Learn more about MIPS participation categories »

Does MIPS apply to me?

MIPS applies to any provider that meets the definition of a MIPS eligible clinician. A MIPS eligible clinician is defined as the following licensed providers and any group that includes such professionals:

  • Doctors of Medicine (MD)
  • Doctors of Osteopathy (DO)
  • Doctors of Dental Surgery/Dental Medicine (DMD/DDS)
  • Doctors of Podiatry
  • Doctors of Optometry
  • Chiropractors
  • Physician Assistants (PA)
  • Nurse Practitioners (NP)
  • Clinical Nurse Specialists
  • Certified Registered Nurse Anesthetists.

The Centers for Medicare and Medicaid Services (CMS) has released an online tool to help providers determine their eligibility for MIPS this year. Check your eligibility »

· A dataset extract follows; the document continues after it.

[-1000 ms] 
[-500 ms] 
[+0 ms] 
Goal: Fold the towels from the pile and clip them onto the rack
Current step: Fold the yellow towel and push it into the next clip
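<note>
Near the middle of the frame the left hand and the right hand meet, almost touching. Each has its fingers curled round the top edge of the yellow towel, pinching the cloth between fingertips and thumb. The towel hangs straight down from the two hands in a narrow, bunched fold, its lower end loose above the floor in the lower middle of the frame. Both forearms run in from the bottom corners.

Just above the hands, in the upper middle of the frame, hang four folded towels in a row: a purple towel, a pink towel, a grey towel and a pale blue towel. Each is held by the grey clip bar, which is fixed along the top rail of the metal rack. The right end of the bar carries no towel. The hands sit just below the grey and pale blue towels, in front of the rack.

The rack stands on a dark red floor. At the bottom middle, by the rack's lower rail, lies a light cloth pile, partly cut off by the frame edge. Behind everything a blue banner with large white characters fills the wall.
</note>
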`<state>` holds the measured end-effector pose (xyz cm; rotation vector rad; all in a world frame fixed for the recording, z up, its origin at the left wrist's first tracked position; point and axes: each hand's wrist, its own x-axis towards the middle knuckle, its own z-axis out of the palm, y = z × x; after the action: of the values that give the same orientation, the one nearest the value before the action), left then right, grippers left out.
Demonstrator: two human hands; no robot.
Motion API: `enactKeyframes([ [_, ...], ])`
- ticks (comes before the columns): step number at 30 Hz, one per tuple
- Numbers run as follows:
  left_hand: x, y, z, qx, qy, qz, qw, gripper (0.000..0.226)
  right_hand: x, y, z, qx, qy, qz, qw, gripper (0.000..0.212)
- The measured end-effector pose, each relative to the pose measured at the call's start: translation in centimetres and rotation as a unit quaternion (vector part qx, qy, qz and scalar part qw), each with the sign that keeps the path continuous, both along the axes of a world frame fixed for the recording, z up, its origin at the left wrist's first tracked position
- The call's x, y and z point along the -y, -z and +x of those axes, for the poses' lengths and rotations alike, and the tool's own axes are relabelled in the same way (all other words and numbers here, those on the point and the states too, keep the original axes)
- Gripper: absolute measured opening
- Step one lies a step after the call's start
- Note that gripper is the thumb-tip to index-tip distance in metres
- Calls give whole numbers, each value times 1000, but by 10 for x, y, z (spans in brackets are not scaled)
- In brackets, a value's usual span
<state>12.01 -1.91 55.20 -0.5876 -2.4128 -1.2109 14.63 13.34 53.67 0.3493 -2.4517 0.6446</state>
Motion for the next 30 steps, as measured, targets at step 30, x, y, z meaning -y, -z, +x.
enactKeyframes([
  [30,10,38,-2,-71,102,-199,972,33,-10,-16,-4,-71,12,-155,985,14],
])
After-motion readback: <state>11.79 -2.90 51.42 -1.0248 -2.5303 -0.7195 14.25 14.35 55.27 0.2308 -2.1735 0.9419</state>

There are some exemptions to MIPS that may mean the program requirements do not apply to you. The following bullets outline the exemptions to MIPS for 2017:

  • Clinicians in their first year of Medicare Part B participation. In order to be classified as a newly enrolled Medicare eligible clinician, the clinician cannot have previously submitted claims in the previous calendar year either as an individual, an entity or as part of a group, regardless if they billed under a different tax number.
  • Clinicians who have less than or equal to $30,000 in allowed Medicare Part B charges or less than or equal to 100 Medicare patients.
  • Clinicians who are significantly participating in an Advanced APM, as defined by CMS.
  • Clinicians who bill 25 or fewer patient-facing encounters during 2017. CMS considers a patient-facing encounter as an instance in which the MIPS eligible clinician or group billed for services such as general office visits, outpatient visits, and surgical procedure codes under the Medicare Physician Fee Schedule. Patient facing encounters do not have to be face-to-face; CMS has included telemedicine under this definition of patient-facing.

How do I get started right now?

You can get started with MIPS participation by following the items listed below:

  1. Get started in less than five minutes with an ONC certified EHR.
  2. Determine your eligibility for MIPS and understand the requirements.
  3. Choose the measures or activities for each performance category that you want to track this year. CMS’s website can help you select measures, and be sure to review your current billing codes and Quality Resource Use Report (QRUR) to help you identify those measures that best suit your practice.
  4. Meet measures as you care for your patients and use your EHR to track your progress under those measures throughout 2017.

Look for new tools to help you navigate MIPS requirements like a new MIPS dashboard that we plan to add to the Practice Fusion EHR later this year. This MIPS dashboard will include tools that will help make quality measures easier for you to understand and track. Throughout 2017, Practice Fusion will continue to offer additional resources to support your participation in MIPS, such as providing an educational overview about how to report data for MIPS when the MIPS reporting window opens in 2018.